Perturbation testing
Apply small, meaning-preserving changes to an input — typos, spacing, paraphrase, reordering — and check that the output stays stable. When it doesn't, you've measured brittleness.
Published June 26, 2026
How it works
A robust system should be indifferent to changes that don't change meaning: a stray typo, extra whitespace, a synonym, a reordered clause. Perturbation testing applies these small transformations at scale and flags every case where the answer moves. It is a focused, robustness-oriented cousin of metamorphic testing — the relation is simply 'meaning-preserving in, same answer out' — and it exposes the prompt-sensitivity that quietly undermines reproducibility.
When to use it
Robustness hardening; quantifying prompt-sensitivity; regression-guarding inputs that users will phrase many different ways.
Limitations
You must ensure the perturbation truly preserves meaning — an over-aggressive change creates false positives — and it detects instability, not which of the diverging answers is correct.
Method yield
- Findings
- 3
- Versions spanned
- 7
- Yield score
- 8
Severity-weighted across the published findings below. Why we measure this →
Findings it surfaces (3)
Documented failures this method catches — the evidence it works.

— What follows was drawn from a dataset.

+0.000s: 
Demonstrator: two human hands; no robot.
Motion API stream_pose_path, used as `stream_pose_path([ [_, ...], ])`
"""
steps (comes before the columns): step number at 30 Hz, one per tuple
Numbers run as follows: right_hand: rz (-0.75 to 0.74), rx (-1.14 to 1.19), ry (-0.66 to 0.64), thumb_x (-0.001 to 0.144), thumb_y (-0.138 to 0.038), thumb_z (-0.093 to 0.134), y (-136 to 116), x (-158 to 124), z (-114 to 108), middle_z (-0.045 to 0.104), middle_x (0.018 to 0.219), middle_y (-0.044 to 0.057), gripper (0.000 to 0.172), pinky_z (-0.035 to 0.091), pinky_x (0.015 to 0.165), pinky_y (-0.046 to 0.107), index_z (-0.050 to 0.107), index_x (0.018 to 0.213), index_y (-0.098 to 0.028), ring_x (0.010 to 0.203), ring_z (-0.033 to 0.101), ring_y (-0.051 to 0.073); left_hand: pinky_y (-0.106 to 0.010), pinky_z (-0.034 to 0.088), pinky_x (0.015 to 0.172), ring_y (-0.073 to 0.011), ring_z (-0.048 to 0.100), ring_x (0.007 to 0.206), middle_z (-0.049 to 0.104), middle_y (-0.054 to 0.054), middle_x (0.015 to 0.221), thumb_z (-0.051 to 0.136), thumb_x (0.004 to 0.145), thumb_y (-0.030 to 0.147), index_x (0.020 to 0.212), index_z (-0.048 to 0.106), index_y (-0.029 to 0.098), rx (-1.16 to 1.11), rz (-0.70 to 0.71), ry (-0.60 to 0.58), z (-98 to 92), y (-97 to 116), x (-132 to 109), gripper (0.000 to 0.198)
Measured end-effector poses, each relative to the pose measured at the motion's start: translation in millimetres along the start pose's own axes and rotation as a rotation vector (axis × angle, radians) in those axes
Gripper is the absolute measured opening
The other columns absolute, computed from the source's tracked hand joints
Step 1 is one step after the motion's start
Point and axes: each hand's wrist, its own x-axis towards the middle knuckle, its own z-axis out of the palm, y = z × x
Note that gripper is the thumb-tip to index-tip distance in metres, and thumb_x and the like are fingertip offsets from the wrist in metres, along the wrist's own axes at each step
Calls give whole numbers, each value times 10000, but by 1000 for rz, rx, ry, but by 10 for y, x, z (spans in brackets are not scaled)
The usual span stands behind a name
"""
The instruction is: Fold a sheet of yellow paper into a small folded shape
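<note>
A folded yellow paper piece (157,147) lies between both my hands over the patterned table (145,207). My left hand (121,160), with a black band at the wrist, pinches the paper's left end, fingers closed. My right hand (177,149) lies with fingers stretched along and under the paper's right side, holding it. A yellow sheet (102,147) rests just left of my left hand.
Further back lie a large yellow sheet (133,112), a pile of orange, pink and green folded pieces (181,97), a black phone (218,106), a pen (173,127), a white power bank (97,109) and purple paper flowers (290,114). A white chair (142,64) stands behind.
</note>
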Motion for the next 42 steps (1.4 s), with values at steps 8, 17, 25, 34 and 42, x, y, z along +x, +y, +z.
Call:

- Character-counting errors in tokenized wordsLow
Models miscount letters within a word (e.g. how many 'r's are in a given word) because they reason over tokens, not characters.

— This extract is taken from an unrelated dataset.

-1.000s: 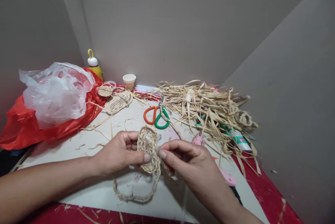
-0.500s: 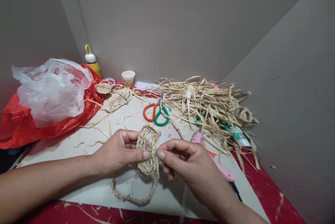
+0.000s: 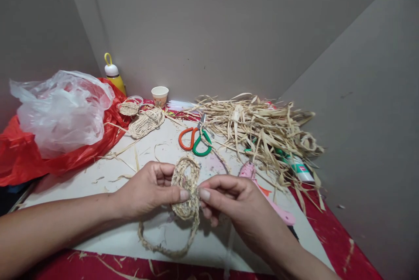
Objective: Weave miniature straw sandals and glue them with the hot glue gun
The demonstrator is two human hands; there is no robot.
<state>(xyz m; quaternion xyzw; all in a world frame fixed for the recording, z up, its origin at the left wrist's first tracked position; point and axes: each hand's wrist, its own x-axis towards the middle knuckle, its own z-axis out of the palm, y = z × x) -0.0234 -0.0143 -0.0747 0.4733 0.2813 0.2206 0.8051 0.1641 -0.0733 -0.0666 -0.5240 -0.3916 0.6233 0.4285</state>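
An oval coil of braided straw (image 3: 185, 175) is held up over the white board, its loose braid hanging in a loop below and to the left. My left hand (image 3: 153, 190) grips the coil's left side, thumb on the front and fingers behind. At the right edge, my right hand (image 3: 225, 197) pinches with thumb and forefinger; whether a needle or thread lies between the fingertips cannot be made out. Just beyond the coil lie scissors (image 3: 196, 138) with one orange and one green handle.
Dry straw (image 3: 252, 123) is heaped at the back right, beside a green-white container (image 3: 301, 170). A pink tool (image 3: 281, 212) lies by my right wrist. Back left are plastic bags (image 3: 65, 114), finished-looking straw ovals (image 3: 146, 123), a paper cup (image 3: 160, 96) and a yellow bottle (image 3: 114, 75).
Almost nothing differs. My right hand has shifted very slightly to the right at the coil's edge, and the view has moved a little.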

How it found it: Perturbing the target word (case, spacing, repeated letters) shows the count is not robust to trivial, meaning-preserving changes.
Reasoning - Inconsistent answers to semantically equivalent promptsMedium
Trivial rewordings of the same question yield materially different answers.
How it found it: Semantically-neutral paraphrase perturbations change the answer, exposing prompt brittleness.
Reasoning - Reasoning model degrades under few-shot promptingMedium
DeepSeek-R1's own paper reports that few-shot prompting 'consistently degrades its performance' and recommends zero-shot — inverting the usual assumption that examples help.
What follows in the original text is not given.